## Work to complete
The response should be an exact transcription of the data below, free of images.

## Data segment
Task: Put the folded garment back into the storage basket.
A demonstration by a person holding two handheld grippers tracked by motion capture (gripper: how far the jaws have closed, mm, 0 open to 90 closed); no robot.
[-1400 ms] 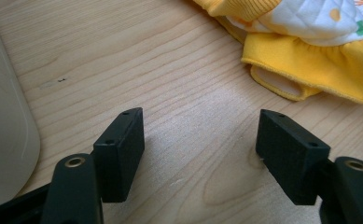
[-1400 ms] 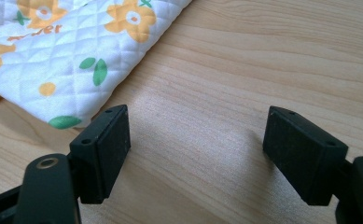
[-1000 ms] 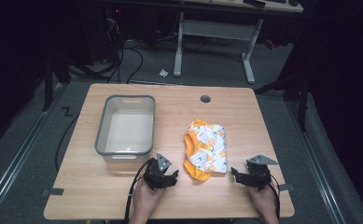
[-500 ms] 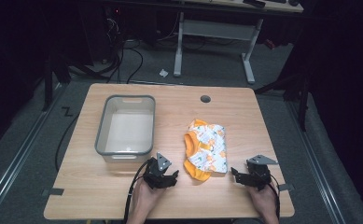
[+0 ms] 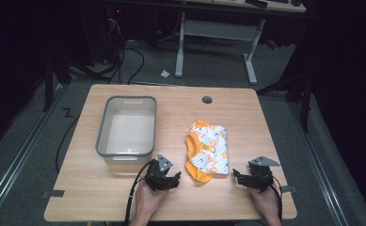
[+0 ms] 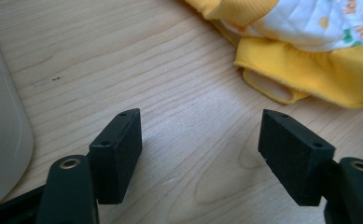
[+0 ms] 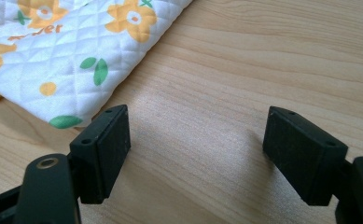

## Solution to the problem
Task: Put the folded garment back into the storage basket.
A demonstration by a person holding two handheld grippers tracked by motion capture (gripper: how far the jaws have closed, mm, 0 open to 90 closed); no robot.
[-1400 ms] 
[-1400 ms] 
[-1000 ms] 
[-500 ms] 
[+0 ms] 
[+0 ms] 
[+0 ms] 

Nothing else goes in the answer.